James rolled his eyes widely and very obviously. With a pang, Lily remembered the dramatics of Lucy, who was at the moment staring angrily at her from a good dozen seats down the Gryffindor table.

"Just can't take a compliment, can you?" James straddled himself over the chair next to Lily. "Can you, my pinnacle of emerald light and joy?"

It was Lily's turn to roll her eyes.

"Yes, Jamesie here is quite annoyed with you, o one that he holds so dear," Sirius had sat down opposite his friend, only to be joined moments later by Peter and Remus. "Quite annoyed indeed."

"He's got a funny way of showing it," Lily commented, glancing sideways at James, who was fluttering his eyelashes at her.

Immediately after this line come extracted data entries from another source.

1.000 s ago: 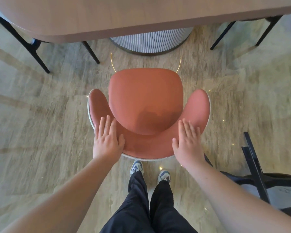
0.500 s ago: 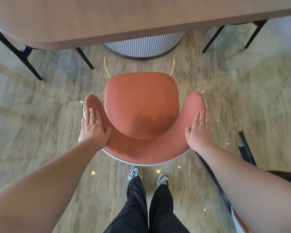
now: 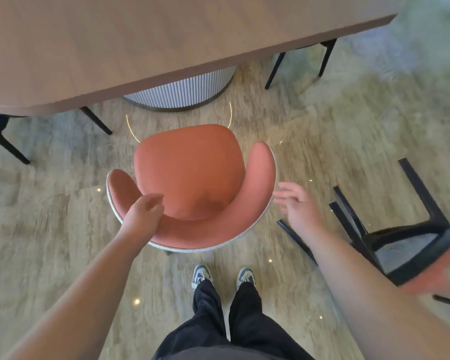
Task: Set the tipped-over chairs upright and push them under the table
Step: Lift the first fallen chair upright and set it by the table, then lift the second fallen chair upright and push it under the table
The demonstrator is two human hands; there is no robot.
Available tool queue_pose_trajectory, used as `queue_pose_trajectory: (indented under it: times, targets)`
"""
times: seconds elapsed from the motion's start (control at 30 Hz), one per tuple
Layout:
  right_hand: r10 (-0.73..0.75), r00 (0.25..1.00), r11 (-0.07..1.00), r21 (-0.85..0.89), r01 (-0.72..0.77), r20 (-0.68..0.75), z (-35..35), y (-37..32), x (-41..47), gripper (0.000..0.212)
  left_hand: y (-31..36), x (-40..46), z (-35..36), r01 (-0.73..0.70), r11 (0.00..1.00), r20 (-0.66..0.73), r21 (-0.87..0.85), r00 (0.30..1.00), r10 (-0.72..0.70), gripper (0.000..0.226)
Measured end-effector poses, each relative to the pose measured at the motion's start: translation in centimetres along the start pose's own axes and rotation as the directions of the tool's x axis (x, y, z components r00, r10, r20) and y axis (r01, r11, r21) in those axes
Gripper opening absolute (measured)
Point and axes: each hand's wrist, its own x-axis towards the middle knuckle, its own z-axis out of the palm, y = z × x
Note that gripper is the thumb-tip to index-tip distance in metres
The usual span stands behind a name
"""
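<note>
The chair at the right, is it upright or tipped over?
Tipped over. The right chair lies on its side, black legs pointing sideways and its seat underside showing.

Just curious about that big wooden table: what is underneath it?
Under the table stands a ribbed round base. Black chair legs show at the left and right; their seats are hidden by the tabletop. The orange chair stands outside it.
</note>
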Motion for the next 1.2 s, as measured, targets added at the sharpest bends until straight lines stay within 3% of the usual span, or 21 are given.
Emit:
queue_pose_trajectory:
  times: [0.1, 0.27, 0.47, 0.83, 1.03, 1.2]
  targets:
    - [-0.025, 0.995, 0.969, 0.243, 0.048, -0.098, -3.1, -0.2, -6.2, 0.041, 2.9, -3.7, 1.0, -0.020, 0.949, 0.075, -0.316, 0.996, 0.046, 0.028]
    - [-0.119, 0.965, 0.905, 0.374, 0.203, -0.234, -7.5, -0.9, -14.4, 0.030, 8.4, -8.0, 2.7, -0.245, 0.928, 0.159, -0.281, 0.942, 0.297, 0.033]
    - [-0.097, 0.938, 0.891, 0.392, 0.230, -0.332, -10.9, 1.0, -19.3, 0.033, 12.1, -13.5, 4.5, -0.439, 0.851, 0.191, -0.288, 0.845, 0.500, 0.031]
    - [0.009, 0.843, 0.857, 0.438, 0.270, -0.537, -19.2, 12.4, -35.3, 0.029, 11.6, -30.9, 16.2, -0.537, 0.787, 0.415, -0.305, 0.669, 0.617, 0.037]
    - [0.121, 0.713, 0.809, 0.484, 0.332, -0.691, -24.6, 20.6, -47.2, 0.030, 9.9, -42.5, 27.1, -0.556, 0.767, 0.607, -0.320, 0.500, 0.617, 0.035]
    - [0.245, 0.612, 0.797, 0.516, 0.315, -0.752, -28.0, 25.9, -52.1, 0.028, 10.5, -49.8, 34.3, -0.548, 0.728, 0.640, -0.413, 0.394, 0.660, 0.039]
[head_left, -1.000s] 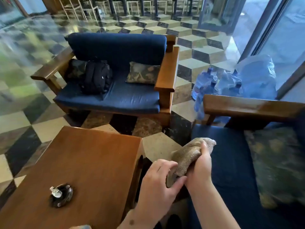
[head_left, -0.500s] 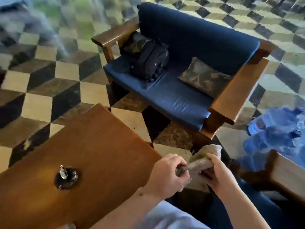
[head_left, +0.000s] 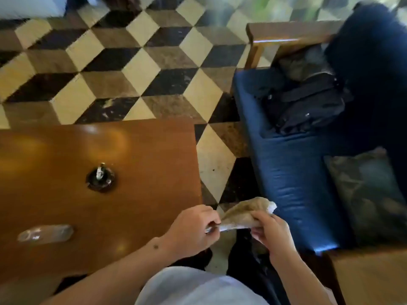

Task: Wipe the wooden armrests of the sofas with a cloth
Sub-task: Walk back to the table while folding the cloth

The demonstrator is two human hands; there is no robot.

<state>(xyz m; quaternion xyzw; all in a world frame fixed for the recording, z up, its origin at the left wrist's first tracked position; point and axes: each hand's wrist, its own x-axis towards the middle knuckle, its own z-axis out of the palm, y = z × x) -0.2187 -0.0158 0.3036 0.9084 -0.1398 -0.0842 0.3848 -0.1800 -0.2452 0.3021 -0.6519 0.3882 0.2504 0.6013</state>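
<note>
Cloth [head_left: 242, 216] now stretched flatter between hands.

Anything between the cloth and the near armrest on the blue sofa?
Nothing visible. Both hands, left and right, hold the cloth over the floor gap between table and sofa. The near armrest sits at lower right with open space between. The backpack lies further along the seat.

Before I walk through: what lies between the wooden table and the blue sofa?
In the head view, only a strip of bare checkered floor separates the wooden table from the blue sofa.
</note>
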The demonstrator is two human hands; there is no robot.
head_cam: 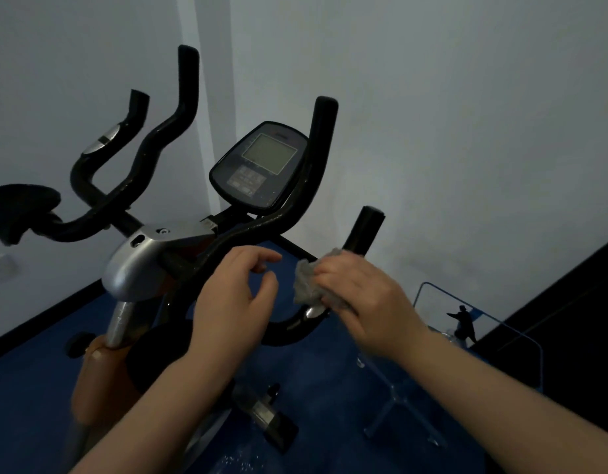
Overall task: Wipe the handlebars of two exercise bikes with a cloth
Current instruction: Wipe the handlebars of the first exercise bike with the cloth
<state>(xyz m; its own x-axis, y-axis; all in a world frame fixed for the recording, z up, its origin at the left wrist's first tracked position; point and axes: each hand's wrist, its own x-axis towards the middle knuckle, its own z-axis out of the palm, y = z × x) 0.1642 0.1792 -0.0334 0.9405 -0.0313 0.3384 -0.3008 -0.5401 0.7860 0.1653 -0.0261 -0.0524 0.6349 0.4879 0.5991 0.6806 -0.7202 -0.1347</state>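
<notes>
- Cloth (307,280): grey, crumpled, bunched against the right-hand grip of the handlebars, low centre-right in the view; partly covered by the hand holding it.
- Right hand (360,292): fingers curled tight over the cloth, pressing it onto the bar just below the upright black end of the grip (364,230); forearm enters from the lower right.
- Left hand (234,302): empty, fingers loosely curved and slightly apart, thumb and forefinger near each other without pinching anything; it hovers just beside the cloth, in front of the central bar, not touching it as far as can be told.
- Handlebars (288,213): black, multi-curved tubing; two inner horns rise either side of the console, outer loops sweep down and back up. A silver sensor patch (314,312) shows just under the cloth, another (104,138) on the far left grip.
- Console (261,165): dark oval housing, grey blank screen, button panel below it, mounted between the horns.
- Stem cover (138,265): silver-grey shroud under the handlebars, atop a metallic post.
- Frame body (100,381): orange-brown, lower left.
- Floor (329,388): blue.
- Wall (466,131): pale, plain, with dark skirting along its foot.
- Clear panel (477,323): transparent, on a stand at lower right.
</notes>
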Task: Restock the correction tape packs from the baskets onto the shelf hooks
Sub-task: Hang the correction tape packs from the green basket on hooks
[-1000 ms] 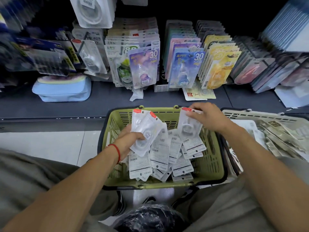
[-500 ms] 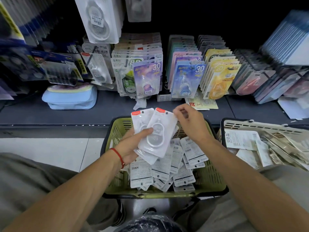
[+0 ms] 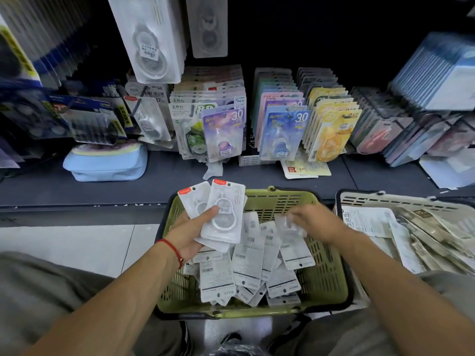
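Observation:
My left hand (image 3: 191, 233) holds a small stack of white correction tape packs (image 3: 225, 210) with red tabs, above the left side of the green basket (image 3: 326, 286). Several more white packs (image 3: 250, 268) lie face down in a heap inside that basket. My right hand (image 3: 317, 222) is low over the heap, blurred, with its fingers closing on a clear pack (image 3: 289, 226) at the top of the pile. On the shelf hooks behind hang rows of packs, among them matching white ones (image 3: 150, 44) at the upper left.
A beige basket (image 3: 359, 199) with paper-backed packs stands to the right of the green one. The dark shelf (image 3: 164, 183) carries a light blue pouch (image 3: 105, 164) and coloured tape packs (image 3: 282, 136). White floor tiles (image 3: 77, 247) lie at the left. My knees frame the baskets.
My right hand added a pack to the stack in my left hand, then dropped back into the green basket onto another pack. The left hand kept the stack raised.

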Motion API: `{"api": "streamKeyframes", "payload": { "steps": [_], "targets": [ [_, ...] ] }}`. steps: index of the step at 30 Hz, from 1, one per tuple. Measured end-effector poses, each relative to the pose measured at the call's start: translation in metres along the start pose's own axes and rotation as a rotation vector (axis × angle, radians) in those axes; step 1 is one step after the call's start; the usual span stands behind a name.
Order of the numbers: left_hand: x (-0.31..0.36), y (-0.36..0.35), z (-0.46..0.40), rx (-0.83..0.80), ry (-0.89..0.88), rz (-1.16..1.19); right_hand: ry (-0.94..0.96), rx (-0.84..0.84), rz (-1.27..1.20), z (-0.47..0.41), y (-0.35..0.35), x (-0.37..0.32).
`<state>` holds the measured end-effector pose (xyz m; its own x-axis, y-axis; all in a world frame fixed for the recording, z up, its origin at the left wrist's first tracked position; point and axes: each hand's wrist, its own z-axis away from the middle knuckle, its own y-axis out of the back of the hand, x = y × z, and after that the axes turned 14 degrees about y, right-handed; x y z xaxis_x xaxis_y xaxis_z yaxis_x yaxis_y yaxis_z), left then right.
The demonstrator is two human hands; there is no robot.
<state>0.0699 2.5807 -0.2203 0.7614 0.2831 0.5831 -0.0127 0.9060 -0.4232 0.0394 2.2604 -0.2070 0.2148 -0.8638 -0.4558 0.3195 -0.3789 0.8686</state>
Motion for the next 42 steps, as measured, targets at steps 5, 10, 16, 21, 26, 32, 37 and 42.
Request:
{"api": "streamKeyframes", "payload": {
  "steps": [5, 10, 16, 21, 26, 32, 37, 42],
  "targets": [
    [0.009, -0.012, 0.009, -0.014, -0.19, -0.13, 0.111, 0.411, -0.543, -0.007, 0.069, -0.049],
    [0.019, -0.044, 0.031, -0.155, -0.221, -0.079, 0.089, 0.705, -0.495, -0.037, 0.062, -0.093],
    [0.041, -0.067, 0.057, -0.265, -0.291, -0.085, 0.084, 0.922, -0.29, -0.062, 0.068, -0.127],
    [0.08, -0.083, 0.068, -0.304, -0.344, -0.068, 0.143, 1.047, -0.446, -0.074, 0.111, -0.149],
    [0.134, -0.095, 0.084, -0.253, -0.532, -0.045, 0.094, 0.767, -0.833, -0.053, 0.142, -0.167],
    [0.171, -0.099, 0.1, -0.287, -0.638, -0.148, 0.278, 0.799, -0.942, -0.056, 0.147, -0.199],
    [0.184, -0.084, 0.1, -0.364, -0.597, -0.197, 0.346, 0.81, -0.837, -0.078, 0.168, -0.21],
    [0.2, -0.062, 0.1, -0.381, -0.637, -0.211, 0.392, 0.751, -0.795, -0.095, 0.175, -0.212]
  ]
}}
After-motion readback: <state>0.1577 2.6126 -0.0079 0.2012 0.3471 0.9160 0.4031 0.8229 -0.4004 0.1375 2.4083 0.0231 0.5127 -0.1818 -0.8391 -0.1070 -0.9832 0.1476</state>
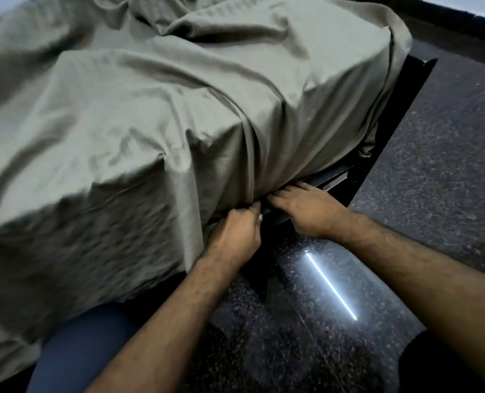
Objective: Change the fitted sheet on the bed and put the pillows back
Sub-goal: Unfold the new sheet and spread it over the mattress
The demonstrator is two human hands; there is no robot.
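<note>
Left hand (237, 228) curled round a gathered fold of the olive-green cotton fitted sheet (139, 109) at the lower corner of the bed, pinching the cloth at its hem. Right hand (300, 208) just beside it, fingers straight and pushed in under the sheet's edge, between mattress and dark bed frame (377, 154); fingertips hidden there. Sheet draped loose and creased over the whole mattress, hanging free down the near side, corner not yet seated. No pillows in view. Speckled dark polished floor (405, 222) below, a streak of light reflected on it.

Likely risk: corner slipping off again once released, given the slack and bunching above. Also possible: hem tucked with a twisted fold, leaving ridges across the top; fingers nipped against the frame under the mattress's weight.
</note>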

"Ah, he's just jealous," Sirius commented with the air of a credentialed psychologist. "He's got two detents, but you've beat him out! Nice going, he needs a little slap of reality now and then," Sirius reached across the table and punched his friend playfully in the shoulder. "But I've got no doubt he'll win, eventually...at least I hope he beats you out, he might not be able to survive if someone defeated him at his own game -"

"NOT INSULTING MY WOMAN, ARE YOU?" James leapt off his seat and, to the dismay of everyone around, jumped over the table and tackled his best friend with the force of a small rhinoceros. He upset nearly everyone's lunch in the process, as well as gave his friend a nice bloody nose before Remus and Peter could pull him away.

Professor McGonagall swooped down on him like a hawk.

"What are you doing, Mr. Potter?" she shrieked. There is absolutely no fighting, especially not the muggle kind!" As James pulled out her wand, she rephrased herself, "No fighting whatsoever! And whoever this woman is -" she surveyed the area, which included the red-faced Lily and two girls who were rather unfortunate in the acne department. "- you are eleven years old, you need hardly think about a woman," she turned to leave.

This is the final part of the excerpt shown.